### Task instructions
Give the data again exactly, from its opening line through the line in which "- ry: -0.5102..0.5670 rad" appears.
----------
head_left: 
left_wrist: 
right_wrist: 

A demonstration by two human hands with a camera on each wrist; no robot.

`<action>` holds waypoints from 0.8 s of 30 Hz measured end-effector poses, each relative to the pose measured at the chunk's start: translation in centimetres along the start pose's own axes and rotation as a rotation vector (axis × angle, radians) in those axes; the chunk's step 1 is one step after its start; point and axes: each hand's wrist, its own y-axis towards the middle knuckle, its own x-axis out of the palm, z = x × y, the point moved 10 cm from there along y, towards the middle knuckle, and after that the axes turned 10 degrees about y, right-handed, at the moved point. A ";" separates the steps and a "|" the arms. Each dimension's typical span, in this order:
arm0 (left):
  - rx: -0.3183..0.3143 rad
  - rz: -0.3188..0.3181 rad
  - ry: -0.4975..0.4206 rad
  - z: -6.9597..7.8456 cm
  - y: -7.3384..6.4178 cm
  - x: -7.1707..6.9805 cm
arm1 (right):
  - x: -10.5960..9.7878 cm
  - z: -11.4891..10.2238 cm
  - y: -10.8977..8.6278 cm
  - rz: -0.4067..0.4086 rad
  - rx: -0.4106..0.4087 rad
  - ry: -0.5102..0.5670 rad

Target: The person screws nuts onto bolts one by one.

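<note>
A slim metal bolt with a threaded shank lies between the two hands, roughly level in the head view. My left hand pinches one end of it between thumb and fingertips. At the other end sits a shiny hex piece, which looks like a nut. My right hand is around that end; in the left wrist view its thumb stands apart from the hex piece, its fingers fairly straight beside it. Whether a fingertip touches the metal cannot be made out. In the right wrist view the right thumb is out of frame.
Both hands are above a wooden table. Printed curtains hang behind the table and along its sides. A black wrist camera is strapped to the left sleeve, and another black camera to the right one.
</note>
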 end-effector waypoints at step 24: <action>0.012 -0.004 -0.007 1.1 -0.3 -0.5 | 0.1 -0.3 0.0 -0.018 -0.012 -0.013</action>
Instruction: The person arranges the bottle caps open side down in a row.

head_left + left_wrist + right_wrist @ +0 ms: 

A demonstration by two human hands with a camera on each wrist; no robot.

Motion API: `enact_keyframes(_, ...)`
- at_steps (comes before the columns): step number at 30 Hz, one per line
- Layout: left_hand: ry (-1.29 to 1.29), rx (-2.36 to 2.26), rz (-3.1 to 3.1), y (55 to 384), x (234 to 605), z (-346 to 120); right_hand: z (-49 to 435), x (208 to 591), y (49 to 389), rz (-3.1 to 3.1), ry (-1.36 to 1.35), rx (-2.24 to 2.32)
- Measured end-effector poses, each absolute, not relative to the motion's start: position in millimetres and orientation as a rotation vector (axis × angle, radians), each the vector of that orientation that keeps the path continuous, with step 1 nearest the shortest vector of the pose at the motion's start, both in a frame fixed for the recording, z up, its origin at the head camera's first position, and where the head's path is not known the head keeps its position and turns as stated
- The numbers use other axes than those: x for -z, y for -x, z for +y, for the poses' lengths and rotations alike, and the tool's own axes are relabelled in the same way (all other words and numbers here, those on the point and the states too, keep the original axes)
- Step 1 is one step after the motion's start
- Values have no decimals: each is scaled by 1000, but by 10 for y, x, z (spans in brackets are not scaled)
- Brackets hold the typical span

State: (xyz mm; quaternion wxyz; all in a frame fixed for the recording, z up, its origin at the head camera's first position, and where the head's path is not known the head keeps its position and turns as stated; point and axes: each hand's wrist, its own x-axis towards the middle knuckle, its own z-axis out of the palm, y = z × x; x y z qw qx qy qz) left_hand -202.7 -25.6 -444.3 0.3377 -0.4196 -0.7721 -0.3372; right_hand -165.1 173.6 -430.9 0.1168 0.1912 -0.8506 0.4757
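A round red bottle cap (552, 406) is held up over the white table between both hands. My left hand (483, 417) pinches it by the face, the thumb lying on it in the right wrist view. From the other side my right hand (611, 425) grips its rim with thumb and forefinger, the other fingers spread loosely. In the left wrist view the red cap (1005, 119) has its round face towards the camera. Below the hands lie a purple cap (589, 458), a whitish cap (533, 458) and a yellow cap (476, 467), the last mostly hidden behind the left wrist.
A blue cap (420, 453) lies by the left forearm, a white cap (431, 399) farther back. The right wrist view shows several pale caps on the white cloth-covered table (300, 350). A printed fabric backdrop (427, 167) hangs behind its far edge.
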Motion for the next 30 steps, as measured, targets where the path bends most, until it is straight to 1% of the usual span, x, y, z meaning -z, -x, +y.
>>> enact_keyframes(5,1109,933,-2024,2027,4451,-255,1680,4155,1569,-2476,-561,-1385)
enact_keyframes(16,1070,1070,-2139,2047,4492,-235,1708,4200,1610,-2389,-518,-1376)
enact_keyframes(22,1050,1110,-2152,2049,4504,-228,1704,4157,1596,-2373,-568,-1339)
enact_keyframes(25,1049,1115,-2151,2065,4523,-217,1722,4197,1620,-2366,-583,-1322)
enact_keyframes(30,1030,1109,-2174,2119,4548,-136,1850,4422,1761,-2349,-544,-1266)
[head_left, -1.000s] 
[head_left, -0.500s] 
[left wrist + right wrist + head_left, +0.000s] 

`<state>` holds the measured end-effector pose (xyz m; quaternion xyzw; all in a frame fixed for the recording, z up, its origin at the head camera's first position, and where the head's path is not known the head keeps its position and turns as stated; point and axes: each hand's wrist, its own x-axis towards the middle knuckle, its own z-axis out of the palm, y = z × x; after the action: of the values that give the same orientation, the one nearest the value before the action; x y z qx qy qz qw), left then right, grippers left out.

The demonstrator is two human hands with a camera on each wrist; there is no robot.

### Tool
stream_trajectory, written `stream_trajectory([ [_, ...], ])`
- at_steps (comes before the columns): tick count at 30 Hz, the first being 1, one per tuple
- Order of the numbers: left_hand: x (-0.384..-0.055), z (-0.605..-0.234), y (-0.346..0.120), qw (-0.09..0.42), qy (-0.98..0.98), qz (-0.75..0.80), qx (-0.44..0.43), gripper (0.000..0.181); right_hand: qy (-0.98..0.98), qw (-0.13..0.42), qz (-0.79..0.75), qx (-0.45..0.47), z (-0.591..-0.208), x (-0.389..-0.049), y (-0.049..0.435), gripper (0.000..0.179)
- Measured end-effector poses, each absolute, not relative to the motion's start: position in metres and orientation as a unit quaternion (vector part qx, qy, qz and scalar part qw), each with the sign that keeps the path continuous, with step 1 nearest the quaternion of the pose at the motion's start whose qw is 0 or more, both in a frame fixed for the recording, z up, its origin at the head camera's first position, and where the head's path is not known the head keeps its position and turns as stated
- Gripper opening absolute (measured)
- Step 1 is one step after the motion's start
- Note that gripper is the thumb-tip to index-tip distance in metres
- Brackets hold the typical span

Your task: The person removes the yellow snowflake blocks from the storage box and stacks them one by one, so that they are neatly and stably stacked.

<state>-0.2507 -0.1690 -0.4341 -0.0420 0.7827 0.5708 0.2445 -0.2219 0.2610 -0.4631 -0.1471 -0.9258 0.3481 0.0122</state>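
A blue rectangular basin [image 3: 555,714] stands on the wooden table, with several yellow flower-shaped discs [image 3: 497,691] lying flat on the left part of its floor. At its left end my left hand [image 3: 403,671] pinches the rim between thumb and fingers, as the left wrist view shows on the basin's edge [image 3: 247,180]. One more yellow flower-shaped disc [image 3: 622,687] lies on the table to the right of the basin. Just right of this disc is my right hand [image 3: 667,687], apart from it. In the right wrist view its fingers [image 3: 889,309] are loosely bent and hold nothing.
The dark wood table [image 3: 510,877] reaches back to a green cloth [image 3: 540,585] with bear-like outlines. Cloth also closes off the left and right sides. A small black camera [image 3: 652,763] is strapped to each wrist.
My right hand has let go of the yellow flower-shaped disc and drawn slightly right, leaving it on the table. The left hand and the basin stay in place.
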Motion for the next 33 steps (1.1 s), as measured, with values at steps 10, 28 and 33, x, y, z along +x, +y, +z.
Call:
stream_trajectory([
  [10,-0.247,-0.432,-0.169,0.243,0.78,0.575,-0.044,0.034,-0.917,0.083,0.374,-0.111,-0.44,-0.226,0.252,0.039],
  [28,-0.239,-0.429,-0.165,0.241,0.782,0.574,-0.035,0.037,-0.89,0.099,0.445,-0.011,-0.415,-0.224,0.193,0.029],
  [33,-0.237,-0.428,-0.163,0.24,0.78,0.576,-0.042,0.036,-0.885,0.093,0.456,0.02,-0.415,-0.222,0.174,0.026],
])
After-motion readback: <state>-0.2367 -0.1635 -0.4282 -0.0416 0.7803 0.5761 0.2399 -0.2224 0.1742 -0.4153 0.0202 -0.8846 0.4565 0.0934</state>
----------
### Output for this exercise
head_left: 
left_wrist: 
right_wrist: 

A demonstration by two human hands with a camera on each wrist; no robot.

`<action>` holds waypoints from 0.8 s of 30 Hz measured end-effector poses, each relative to the pose measured at the chunk's start: translation in centimetres along the start pose's own axes and rotation as a rotation vector (axis × angle, radians) in those axes; the chunk's step 1 is one step after its start; point and axes: each hand's wrist, its own y-axis towards the middle knuckle, its own x-axis out of the palm, z = x × y, the point moved 10 cm from there along y, towards the middle knuckle, and after that the axes turned 10 degrees about y, right-handed, at the moved point. A ";" separates the steps and a "|" the arms. Each dimension's typical span, in this order:
arm0 (left):
  - rx: -0.3183..0.3143 rad
  - rz: -0.3188..0.3181 rad
  - ry: -0.4975..0.4206 rad
  - z: -6.9597..7.8456 cm
  - y: -7.3384..6.4178 cm
  - x: -7.1707..6.9805 cm
arm1 (right):
  - x: -10.5960..9.7878 cm
  - z: -11.4891..10.2238 cm
  - y: -10.8977..8.6278 cm
  - rz: -0.4067..0.4086 rad
  - rx: -0.4106..0.4087 rad
  - ry: -0.5102..0.5670 rad

Here is where the answer stops.